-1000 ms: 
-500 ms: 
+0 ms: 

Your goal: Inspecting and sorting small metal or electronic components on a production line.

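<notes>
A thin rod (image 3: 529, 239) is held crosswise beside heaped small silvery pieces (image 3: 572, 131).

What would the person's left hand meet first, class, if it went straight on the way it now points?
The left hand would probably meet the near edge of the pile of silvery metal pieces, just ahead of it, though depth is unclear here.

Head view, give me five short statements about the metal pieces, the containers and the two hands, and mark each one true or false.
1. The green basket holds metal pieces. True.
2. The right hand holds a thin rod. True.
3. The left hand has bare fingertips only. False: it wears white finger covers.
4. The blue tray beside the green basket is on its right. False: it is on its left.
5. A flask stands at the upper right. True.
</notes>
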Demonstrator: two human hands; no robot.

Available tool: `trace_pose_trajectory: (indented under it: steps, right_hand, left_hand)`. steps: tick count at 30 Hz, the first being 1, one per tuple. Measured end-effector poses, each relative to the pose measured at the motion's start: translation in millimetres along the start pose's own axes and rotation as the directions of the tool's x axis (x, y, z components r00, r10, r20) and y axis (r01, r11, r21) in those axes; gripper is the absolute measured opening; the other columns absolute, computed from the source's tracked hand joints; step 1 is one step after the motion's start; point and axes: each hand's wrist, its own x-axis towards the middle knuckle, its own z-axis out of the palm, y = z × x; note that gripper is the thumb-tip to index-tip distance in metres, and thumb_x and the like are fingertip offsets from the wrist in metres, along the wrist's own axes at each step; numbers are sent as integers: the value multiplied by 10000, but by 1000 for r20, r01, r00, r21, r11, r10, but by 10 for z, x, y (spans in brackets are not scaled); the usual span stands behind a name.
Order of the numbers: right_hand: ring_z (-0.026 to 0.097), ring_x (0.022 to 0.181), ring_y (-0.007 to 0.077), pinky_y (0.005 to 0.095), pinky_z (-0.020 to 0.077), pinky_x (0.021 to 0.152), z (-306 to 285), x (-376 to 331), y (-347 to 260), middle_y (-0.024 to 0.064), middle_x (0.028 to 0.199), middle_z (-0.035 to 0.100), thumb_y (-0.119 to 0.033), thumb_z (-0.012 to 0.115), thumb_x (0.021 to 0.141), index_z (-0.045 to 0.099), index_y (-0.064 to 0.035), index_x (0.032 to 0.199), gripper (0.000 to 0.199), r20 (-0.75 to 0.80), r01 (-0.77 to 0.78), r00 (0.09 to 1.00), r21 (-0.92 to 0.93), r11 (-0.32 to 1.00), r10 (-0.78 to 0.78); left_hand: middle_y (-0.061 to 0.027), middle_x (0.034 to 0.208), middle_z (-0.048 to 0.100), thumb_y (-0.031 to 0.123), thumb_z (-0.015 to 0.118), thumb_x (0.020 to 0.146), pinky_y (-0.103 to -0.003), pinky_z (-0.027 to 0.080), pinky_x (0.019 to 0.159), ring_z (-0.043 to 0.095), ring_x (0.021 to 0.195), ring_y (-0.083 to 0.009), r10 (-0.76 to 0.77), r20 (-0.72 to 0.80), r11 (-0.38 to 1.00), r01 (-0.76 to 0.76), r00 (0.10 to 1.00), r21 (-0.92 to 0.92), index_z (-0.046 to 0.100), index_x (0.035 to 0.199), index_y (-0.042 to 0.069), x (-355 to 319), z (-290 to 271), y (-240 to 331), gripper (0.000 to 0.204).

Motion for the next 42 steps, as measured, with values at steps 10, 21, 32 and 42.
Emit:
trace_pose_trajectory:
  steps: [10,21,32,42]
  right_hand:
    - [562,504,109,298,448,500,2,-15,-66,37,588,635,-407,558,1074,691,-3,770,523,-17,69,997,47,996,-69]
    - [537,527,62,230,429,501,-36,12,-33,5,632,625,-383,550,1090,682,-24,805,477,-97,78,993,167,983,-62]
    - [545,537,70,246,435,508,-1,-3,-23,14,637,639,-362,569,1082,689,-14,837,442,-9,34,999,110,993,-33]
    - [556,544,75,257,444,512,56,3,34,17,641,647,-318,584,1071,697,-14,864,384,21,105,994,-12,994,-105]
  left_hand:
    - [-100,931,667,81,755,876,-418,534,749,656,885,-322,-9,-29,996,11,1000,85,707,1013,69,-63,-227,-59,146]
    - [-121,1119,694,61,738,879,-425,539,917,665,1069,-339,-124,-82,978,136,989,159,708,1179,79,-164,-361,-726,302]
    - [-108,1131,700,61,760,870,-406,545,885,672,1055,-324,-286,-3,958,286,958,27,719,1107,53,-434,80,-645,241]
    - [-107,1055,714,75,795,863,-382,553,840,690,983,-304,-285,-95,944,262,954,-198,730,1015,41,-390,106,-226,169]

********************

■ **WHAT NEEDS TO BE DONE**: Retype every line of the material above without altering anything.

■ **ANSWER TO THE PROBLEM**:
-1000 ms: 
-500 ms: 
+0 ms: 

Your goal: Inspecting and sorting small metal or electronic components on a production line.

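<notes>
A thin rod (image 3: 529, 239) is held crosswise beside heaped small silvery pieces (image 3: 572, 131).

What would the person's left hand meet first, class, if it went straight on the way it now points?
The left hand would probably meet the near edge of the pile of silvery metal pieces, just ahead of it, though depth is unclear here.

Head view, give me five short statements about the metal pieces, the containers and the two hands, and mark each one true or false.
1. The green basket holds metal pieces. True.
2. The right hand holds a thin rod. True.
3. The left hand has bare fingertips only. False: it wears white finger covers.
4. The blue tray beside the green basket is on its right. False: it is on its left.
5. A flask stands at the upper right. True.
</notes>
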Demonstrator: two human hands; no robot.

Available tool: `trace_pose_trajectory: (indented under it: steps, right_hand, left_hand)`. steps: tick count at 30 Hz, the first being 1, one per tuple. Measured end-effector poses, each relative to the pose measured at the motion's start: translation in millimetres along the start pose's own axes and rotation as the directions of the tool's x axis (x, y, z components r00, r10, r20) and y axis (r01, r11, r21) in those axes; gripper is the absolute measured opening; the other columns absolute, computed from the source's tracked hand joints; step 1 is one step after the motion's start; point and axes: each hand's wrist, its own x-axis towards the middle knuckle, its own z-axis out of the palm, y = z × x; note that gripper is the thumb-tip to index-tip distance in metres, and thumb_x and the like are fingertip offsets from the wrist in metres, along the wrist's own axes at each step; numbers are sent as integers: the value multiplied by 10000, but by 1000 for r20, r01, r00, r21, r11, r10, but by 10 for z, x, y (spans in brackets are not scaled); the usual span stands behind a name.
Order of the numbers: right_hand: ring_z (-0.026 to 0.097), ring_x (0.022 to 0.181), ring_y (-0.007 to 0.077), pinky_y (0.005 to 0.095), pinky_z (-0.020 to 0.077), pinky_x (0.021 to 0.152), z (-306 to 285), x (-376 to 331), y (-347 to 260), middle_y (-0.024 to 0.064), middle_x (0.028 to 0.199), middle_z (-0.035 to 0.100), thumb_y (-0.119 to 0.033), thumb_z (-0.012 to 0.115), thumb_x (0.021 to 0.141), index_z (-0.045 to 0.099), index_y (-0.064 to 0.035), index_x (0.032 to 0.199), gripper (0.000 to 0.199), r20 (-0.75 to 0.80), r01 (-0.77 to 0.78), r00 (0.09 to 1.00), r21 (-0.92 to 0.93), r11 (-0.32 to 1.00), r10 (-0.78 to 0.78); left_hand: middle_y (-0.061 to 0.027), middle_x (0.034 to 0.208), middle_z (-0.048 to 0.100), thumb_y (-0.031 to 0.123), thumb_z (-0.015 to 0.118), thumb_x (0.020 to 0.146), pinky_y (-0.103 to -0.003), pinky_z (-0.027 to 0.080), pinky_x (0.019 to 0.159), ring_z (-0.043 to 0.095), ring_x (0.021 to 0.195), ring_y (-0.083 to 0.009), r10 (-0.76 to 0.77), r20 (-0.72 to 0.80), r11 (-0.38 to 1.00), r01 (-0.76 to 0.76), r00 (0.10 to 1.00), r21 (-0.92 to 0.92), index_z (-0.046 to 0.100), index_x (0.035 to 0.199), index_y (-0.042 to 0.069), x (-355 to 319), z (-290 to 271), y (-240 to 331), gripper (0.000 to 0.204).

Motion for the next 42 steps, as measured, with values at steps 10, 21, 32 and 42.
Emit:
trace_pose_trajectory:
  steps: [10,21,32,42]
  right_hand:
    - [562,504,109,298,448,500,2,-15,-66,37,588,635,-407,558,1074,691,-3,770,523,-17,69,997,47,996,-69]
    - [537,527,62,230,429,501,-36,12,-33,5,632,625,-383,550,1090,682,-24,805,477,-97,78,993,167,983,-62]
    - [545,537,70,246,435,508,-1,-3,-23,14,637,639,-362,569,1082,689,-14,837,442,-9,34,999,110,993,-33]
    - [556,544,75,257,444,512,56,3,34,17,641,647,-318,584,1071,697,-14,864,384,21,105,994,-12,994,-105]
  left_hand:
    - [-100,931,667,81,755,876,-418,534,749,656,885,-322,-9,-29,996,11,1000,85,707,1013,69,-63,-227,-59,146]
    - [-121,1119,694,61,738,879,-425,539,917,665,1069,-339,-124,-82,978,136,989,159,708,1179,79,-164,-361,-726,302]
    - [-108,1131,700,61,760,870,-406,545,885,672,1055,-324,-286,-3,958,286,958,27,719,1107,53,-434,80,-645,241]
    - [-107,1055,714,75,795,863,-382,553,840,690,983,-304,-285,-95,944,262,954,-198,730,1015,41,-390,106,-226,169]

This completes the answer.